Medicine offers another natural fit. Many biological structures are geometric by nature, from proteins to human anatomy. Across these areas, the goal is consistent: greater robustness with less compute.
Closing loops
Melnyk now works as a postdoc, closing open questions and refining these “plug and play” layers so they are easier to integrate. Early results indicate that spherical neurons can be more compute-efficient without losing accuracy. Alongside his research, he teaches multidimensional signal analysis and signal processing and supervises master’s projects . Many of those projects link to industry, which gives him a clear view of real constraints and keeps his research grounded.
Humanitarian technology and community building
Pavlo comes from Ukraine. After Russia’s full-scale invasion of Ukraine in 2022, he co-founded the Demine Foundation, an international effort focused on detecting and removing landmines and unexploded ordnance. Up to a quarter of Ukraine’s land area is mine contaminated.
Sensors act as the eyes in the field, but the recognition and decisions come from AI models. Because field data is dangerous and expensive to collect, the team also builds synthetic environments to train detectors. The foundation brings together experts in explosive ordnance disposal, first aid, evacuation, avionics, cybersecurity, computer graphics and computer vision.
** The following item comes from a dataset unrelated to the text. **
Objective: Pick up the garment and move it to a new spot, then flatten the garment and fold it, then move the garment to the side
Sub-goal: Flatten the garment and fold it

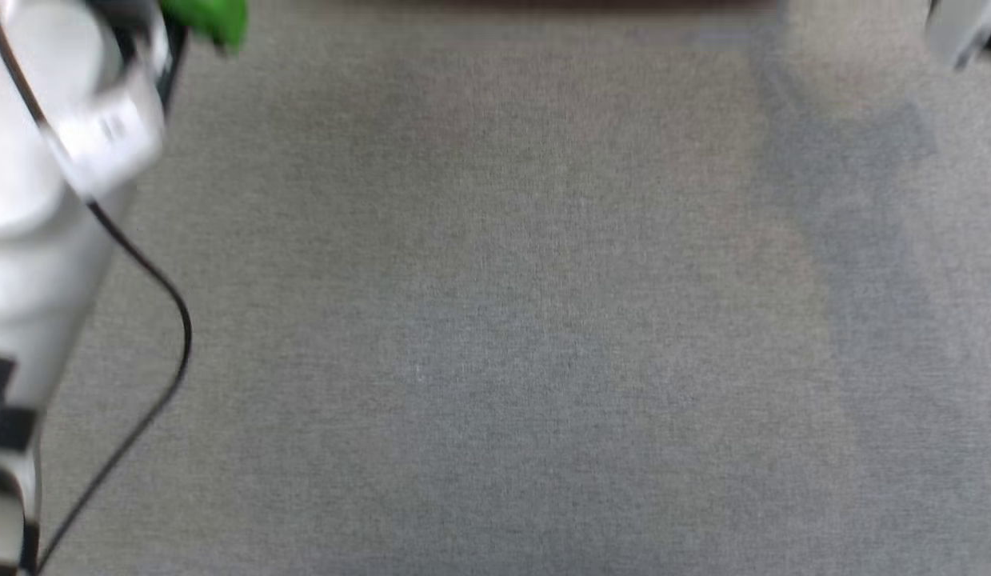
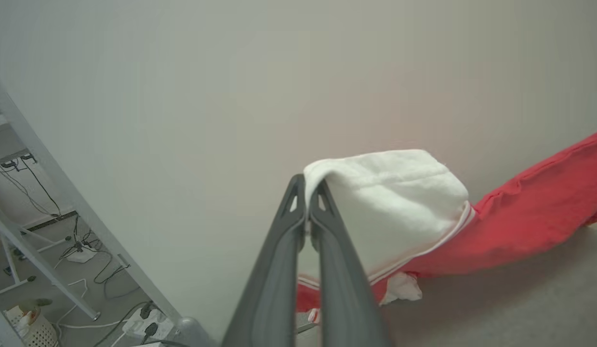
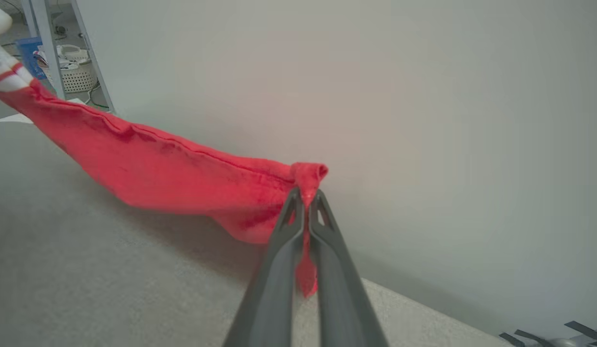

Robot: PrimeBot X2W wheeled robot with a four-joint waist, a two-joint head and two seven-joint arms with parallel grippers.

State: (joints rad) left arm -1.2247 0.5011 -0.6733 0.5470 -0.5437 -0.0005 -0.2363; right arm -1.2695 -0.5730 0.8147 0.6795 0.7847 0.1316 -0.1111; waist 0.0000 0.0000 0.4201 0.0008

“It’s a humanitarian mine clearance effort,” he says, and one where geometric thinking again supports robust, efficient recognition.
Here in Sweden, Melnyk helped establish Ukrainska föreningen Östergötland. The association reflects a part of the thousand-year-long shared history between Ukraine and Sweden and preserves Ukrainian language, culture and history while supporting both long-term residents and recent arrivals. He calls it “the missing piece” of his life in Sweden, a place where Swedish and international friends can learn about Ukraine and where Ukrainians can meet, get integration assistance and build community.

Looking ahead
Pavlo’s next steps are clear: develop a stronger theoretical footing for spherical neurons, lighter steerable layers that preserve symmetry without heavy computation, and continued applications in 3D vision and materials discovery.
He wants to continue building networks that reason with the right shapes from the start, so they learn with fewer examples, behave more robustly and make decisions that better reflect the geometry of the world – this imperfect sphere we live on.